Le mot VIE s’étale maintenant sur toutes les voiles du navire en larges lettres arc-en-ciel dans toutes les langues du monde connues et inconnues. Le navire se sent pousser des ailes.

La grand-voile du rythme enfin hissée, les voilà tous, marins-poètes-musiciens et toutes, diablesses, bougresses, passagers-passagères d’un jour, passagers-passagères de toujours, et pas sages du tout, qui vont follement voguant sur les sons fastueux.

Folie, folie douce, douce folie, liefo cedouce, dodécafolie, dodécaphonie ! 

Sur le quai bondé, en rang de sardines, un groupe de musiciens fort timides a pris place, celle qui lui revient ; Les voilà qui fusillent allègrement la bêtise de notre temps, rageurs, entament un hymne à la VIE. Dantesques vagues de velours noir et bleu-azur déchirent les tentures délavées du ciel nacreux.

Quelques mouettes imprudentes se joignent à l’acrobatique sarabande, s’y brûlent les ailes, tombent toute rôties dans le bec des squales rieurs venus se joindre à la fête ; la foule dense, oh si dense, se noie dans la joie de ses propres danses.

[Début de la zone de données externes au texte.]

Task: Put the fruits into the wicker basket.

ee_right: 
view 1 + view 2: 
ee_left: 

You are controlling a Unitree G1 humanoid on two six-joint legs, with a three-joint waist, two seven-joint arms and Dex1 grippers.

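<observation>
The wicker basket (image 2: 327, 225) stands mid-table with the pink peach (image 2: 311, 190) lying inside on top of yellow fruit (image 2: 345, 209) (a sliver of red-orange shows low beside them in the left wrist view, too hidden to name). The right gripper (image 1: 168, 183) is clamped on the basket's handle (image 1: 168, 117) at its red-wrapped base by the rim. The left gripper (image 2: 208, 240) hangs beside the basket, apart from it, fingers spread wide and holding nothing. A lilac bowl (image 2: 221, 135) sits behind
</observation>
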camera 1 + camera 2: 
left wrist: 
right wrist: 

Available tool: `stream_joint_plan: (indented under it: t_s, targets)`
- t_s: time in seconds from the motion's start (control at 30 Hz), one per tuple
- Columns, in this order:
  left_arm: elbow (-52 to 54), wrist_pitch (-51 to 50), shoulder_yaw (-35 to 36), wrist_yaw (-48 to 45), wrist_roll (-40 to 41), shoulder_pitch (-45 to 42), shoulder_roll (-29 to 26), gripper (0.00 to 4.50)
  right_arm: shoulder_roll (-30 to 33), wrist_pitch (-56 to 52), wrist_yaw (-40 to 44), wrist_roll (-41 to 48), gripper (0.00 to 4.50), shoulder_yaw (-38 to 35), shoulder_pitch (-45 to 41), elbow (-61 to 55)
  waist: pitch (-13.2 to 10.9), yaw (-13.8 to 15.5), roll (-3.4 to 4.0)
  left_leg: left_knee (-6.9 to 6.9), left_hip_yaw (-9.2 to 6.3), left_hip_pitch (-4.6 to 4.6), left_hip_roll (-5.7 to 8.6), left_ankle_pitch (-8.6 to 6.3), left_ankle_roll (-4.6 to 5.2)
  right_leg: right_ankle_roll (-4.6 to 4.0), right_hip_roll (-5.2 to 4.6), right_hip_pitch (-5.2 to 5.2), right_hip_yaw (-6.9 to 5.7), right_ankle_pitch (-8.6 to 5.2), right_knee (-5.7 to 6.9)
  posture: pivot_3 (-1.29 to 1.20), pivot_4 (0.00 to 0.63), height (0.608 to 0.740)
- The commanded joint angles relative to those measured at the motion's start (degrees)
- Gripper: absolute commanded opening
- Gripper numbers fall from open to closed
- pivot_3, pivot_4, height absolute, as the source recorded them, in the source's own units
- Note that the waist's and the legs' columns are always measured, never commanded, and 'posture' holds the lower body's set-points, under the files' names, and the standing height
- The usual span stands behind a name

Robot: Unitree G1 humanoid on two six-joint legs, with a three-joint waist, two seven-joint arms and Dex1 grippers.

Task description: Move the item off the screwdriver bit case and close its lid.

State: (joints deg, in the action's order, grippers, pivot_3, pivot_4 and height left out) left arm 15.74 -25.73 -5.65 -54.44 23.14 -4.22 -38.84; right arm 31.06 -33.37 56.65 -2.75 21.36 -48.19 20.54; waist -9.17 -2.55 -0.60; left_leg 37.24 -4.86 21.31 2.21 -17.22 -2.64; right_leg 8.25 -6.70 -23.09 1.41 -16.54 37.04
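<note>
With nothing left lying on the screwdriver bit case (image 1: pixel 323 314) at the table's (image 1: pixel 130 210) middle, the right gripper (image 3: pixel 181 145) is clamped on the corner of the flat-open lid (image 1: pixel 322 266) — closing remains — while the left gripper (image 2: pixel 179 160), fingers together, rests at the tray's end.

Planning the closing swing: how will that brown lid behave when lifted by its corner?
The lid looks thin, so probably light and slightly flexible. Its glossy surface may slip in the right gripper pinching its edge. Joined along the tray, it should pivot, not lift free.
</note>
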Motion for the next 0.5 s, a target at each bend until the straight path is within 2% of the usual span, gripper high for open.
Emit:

Vertige, vertige jusqu’aux cieux ! La musique crève le plafond du ciel étoilé. On aperçoit quelques ovnis venus là, curieux de voir et d’entendre ce qui se trame ici.

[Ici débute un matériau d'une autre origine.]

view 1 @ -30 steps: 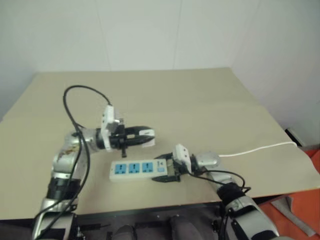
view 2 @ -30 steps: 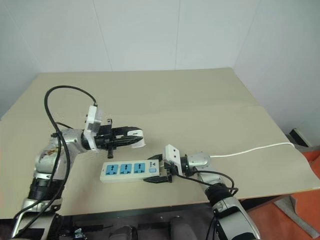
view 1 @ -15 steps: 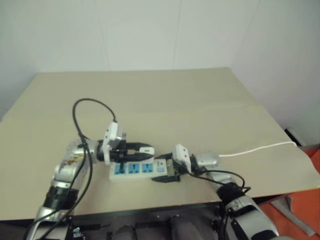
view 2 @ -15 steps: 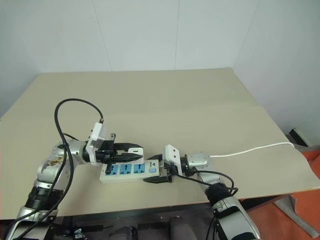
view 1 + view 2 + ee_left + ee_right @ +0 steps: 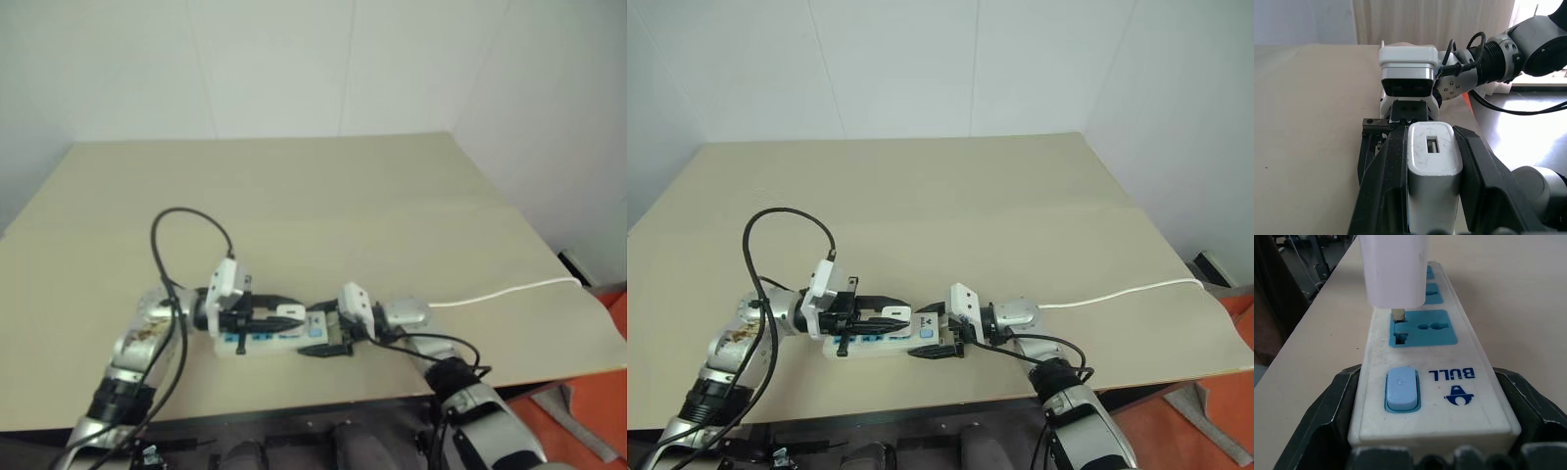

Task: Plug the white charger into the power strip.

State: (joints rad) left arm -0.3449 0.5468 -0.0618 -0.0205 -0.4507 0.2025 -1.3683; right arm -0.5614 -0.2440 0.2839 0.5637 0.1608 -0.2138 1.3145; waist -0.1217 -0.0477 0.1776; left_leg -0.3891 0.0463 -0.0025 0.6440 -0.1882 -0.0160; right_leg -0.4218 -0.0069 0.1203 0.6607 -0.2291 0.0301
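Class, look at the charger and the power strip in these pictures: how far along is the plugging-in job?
Done: the right gripper clamps the switch end of the power strip, and the left gripper is shut on the charger. In hand: the charger sits just above the socket nearest the switch, one metal prong at the slot's mouth. Left: pushing it fully in; a gap shows under the charger body.

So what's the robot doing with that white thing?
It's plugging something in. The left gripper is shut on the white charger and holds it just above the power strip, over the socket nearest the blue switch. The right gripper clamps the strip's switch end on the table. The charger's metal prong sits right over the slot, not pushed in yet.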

Apollinienne, la mer au loin.

Possède-un-don acquiesce en souriant ; sa longue barbe blanchie par le sel flotte au vent. Il chantonne doucement un air d’ancien temps : Sous les pavés, la plage, il m’en souvient.

Apolline lui lance une œillade d’écume, soudain l’enlace, lasse de flotter entre ciel et mer. Possède-un-don s’esclaffe, ronronne, feule, gronde, caquette, tout le bestiaire des terres, des airs et des mers y passent ; Apolline, qui ne reste pas de marbre, comme on s’en doute, fond littéralement de plaisir, mais elle n’est qu’un mot, alors qu’importe, allons-y !

*

Il est temps que j’aille dormir, je crois.